Другие хитроумные проделки могли сорвать и объяснение нового материала. Для этого наши проказники натирали доску воском и все – написать на ней что-либо мелом становилось невозможным.
Иногда мешали хорошо писать ручкой какие-нибудь волоски и прочий мусор, попадающий в чернильницу. Избавиться от этих «добавок» удавалось с помощью специальных перочисток – суконных кружочков, сшитых заботливыми матерями для своих первоклашек.
Как архаизм до сих пор сохранились в школьных тетрадях розовые или зеленоватые листки – промокашки. Они скоро, я думаю, исчезнут за ненадобностью, как, впрочем, и само это слово.
А в наше время промокашка была нужна, как воздух. Ведь, если ты не промокнешь последние (нижние) написанные строчки на правой странице, и перевернешь ее, то испортишь написанное, чернила размажутся, и все старания пойдут прахом.
Необходимо немного сказать о чернильницах-непроливайках. Что-то в организации образования не срабатывало, и нам приходилось таскать в школу особые чернильницы, из которых чернила не выливались при опрокидывании. Это, конечно, удобно, но лучше бы иметь в школе нормальные чернильницы.
Школа, естественно, освещалась электричеством, но у переменного тока в те далекие времена была дурная черта – непостоянство. Поэтому в каморке, где заправляли чернильницы, стояли наготове ряды керосиновых ламп.
Если внезапно гаснул свет, то в класс приносили с десяток горящих керосиновых ламп. Ставили их по одной на две парты, и продолжался урок.
Класс при этом становился какой-то декорацией для сказочных сюжетов. К сожалению, учителя не пользовались ситуацией и продолжали прерванный урок, вместо того чтобы провести урок чтения.
Тут надо бы упомянуть о больших возможностях, открывающихся перед самыми инициативными сверстниками. Мы еще не знали о том, что темнота – друг молодежи, но догадывались о ее прелестях. В темноте можно сесть поближе к соседке по парте, если на то имелись причины и желание.
Еще одна возможность открывалась в такой полутьме – это самодеятельный театр теней с помощью рук. Наиболее ловкие ребята могли сотворить пару десятков подвижных теней, порой очень уморительных.
На всю школу имелись только одни часы. По ним подавались звонки на урок. Часы эти явно старинные, возможно, оставшиеся от прежних хозяев. Располагались они около учительской на втором этаже здания.
Уборщица тетя Паша – незаменимая, как сестра-хозяйка в больнице, поднималась по лестнице до того места, откуда можно увидеть стрелки на часах, и ждала до окончания урока или его начала.
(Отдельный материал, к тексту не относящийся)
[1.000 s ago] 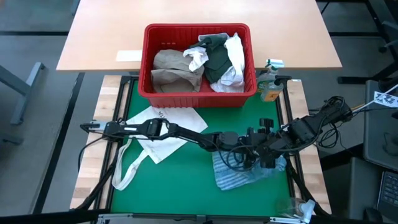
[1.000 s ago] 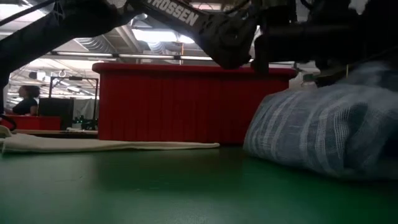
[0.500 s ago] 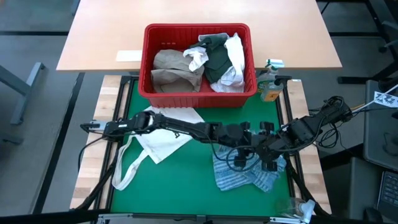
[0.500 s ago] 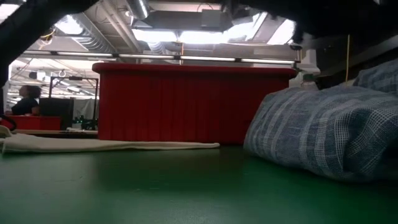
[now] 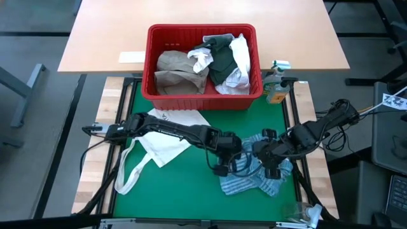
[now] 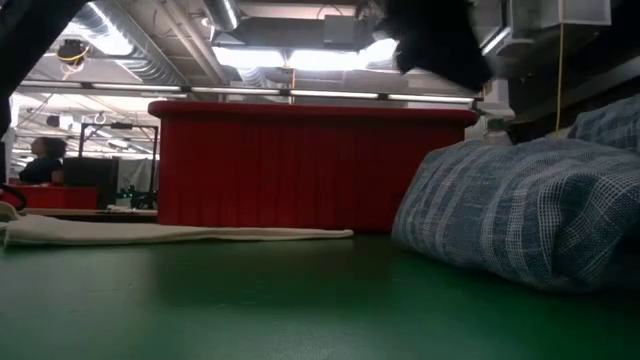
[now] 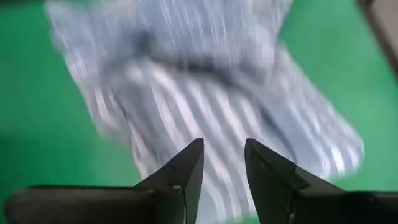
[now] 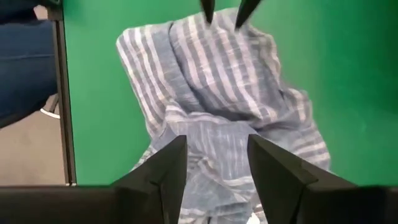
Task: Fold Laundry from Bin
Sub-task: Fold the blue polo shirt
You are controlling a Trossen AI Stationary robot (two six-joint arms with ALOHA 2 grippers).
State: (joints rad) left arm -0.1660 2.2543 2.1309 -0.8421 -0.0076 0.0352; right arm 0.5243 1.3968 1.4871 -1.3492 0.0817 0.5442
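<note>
High view: crumpled blue-and-white striped cloth (image 5: 254, 173) lies bunched on green mat (image 5: 184, 184), near mat's right edge, toward front-right corner. Folds uneven, one lobe puffed up; low view shows it as rounded mound w/ fine check weave. Left gripper (image 7: 222, 163) hovers above cloth's left part, fingers apart w/ a narrow gap, nothing betw. them. Right gripper (image 8: 217, 163) over cloth's right side, fingers apart, empty. Red rectangular plastic basket (image 5: 150, 60) w/ tan, white, dark garments sits at mat's back edge.
</note>
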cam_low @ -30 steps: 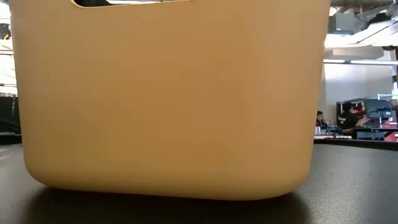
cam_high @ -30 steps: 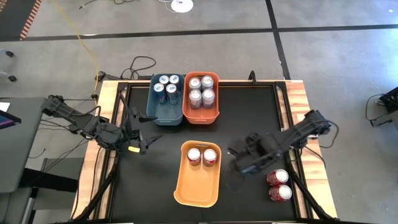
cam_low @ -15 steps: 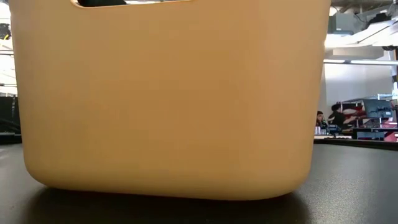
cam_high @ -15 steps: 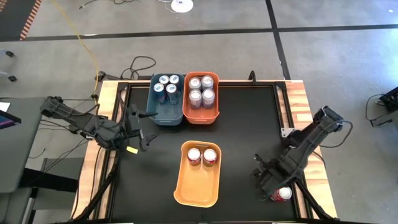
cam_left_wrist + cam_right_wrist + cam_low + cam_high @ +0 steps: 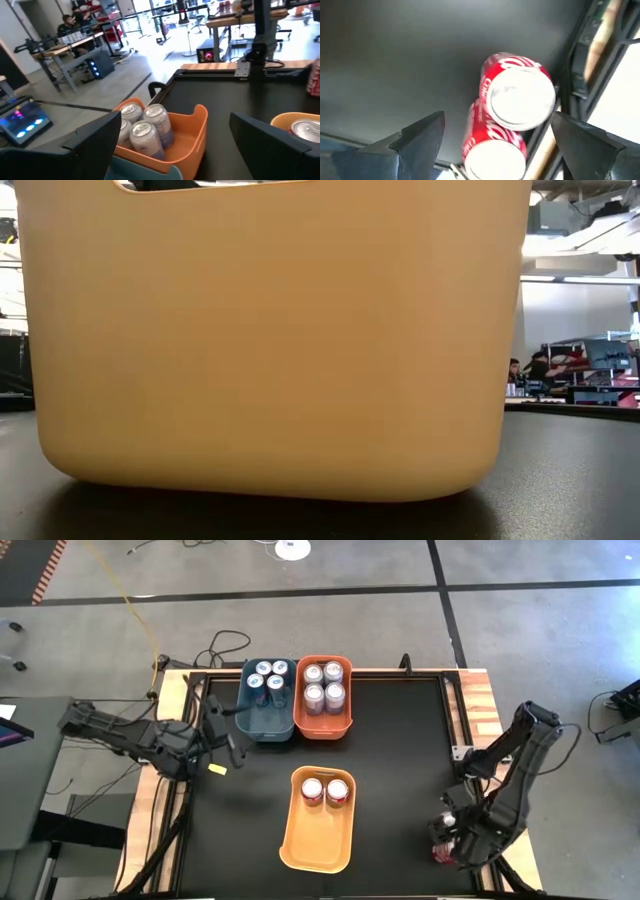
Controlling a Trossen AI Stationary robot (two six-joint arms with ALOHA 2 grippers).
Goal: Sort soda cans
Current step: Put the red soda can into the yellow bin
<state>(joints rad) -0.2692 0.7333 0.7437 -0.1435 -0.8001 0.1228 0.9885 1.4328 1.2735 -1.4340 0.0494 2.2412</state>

Звонила она довольно звучным колокольчиком с непонятной тогда для нас надписью «Даръ Валдая».
На пространстве перед дверями в учительскую кипела самая активная жизнь – здесь образовалась наша вечевая площадь. Тут же стоял рояль, потому что здесь проходили уроки пения.
Стоя на уроке пения, я мог видеть ворота и даже пару окон первого и второго этажа родного дома. Я давно понял, что слава Козловского мне не грозит, поэтому больше наблюдал за жизнью соседей и обитателей дома, чем постигал азы хорового пения.
Надо признать, что наблюдать, а иногда и просто глазеть, уже тогда стало моим любимым занятием. Поэтому со мной воевали учителя и жаловались родителям – на уроке, мол, сидит, но ничего не слышит, и смотрит в окно.
Но я не смотрел, а наблюдал, как примерно на третьем уроке второй смены на балкон директора нашей школы залезал ее сын. Он учился в десятом классе, и возвращался с уроков в это время. Чтобы не отвлекать мать от занятий, он забрасывал на балкон свой портфель, а следом и сам забирался по столбу – опоре балкона. Меня восхищала его ловкость.
А после окончания этого зрелища, я включался в урок и успевал уловить, о чем шла речь по ходу объяснения нового материала.
Хотя петь я не любил, но с удовольствием слушал пение. Наши девочки на большой перемене выстраивались в два ряда в разных концах вечевой площади и начинали игру-дуэль.
Один ряд, притопывая и напевая, надвигался на противную сторону: «А мы просо сеяли, сеяли!» Соперники отвечали: «А мы просо вытопчем, вытопчем!..» И так далее… до конца перемены. Были и другие игры с распеванием каких-то рифмованных слов.
На этой же площади вывешивались школьные стенгазеты. Они были настолько неживыми, что читать их никто не хотел. Только новогодние поздравления и странное предупреждение «Экзамены не за горами» вызывали какие-то человеческие чувства. По крайней мере, у меня – четвероклассника – это предостережение об экзаменах вызывало некоторый трепет, но не страх.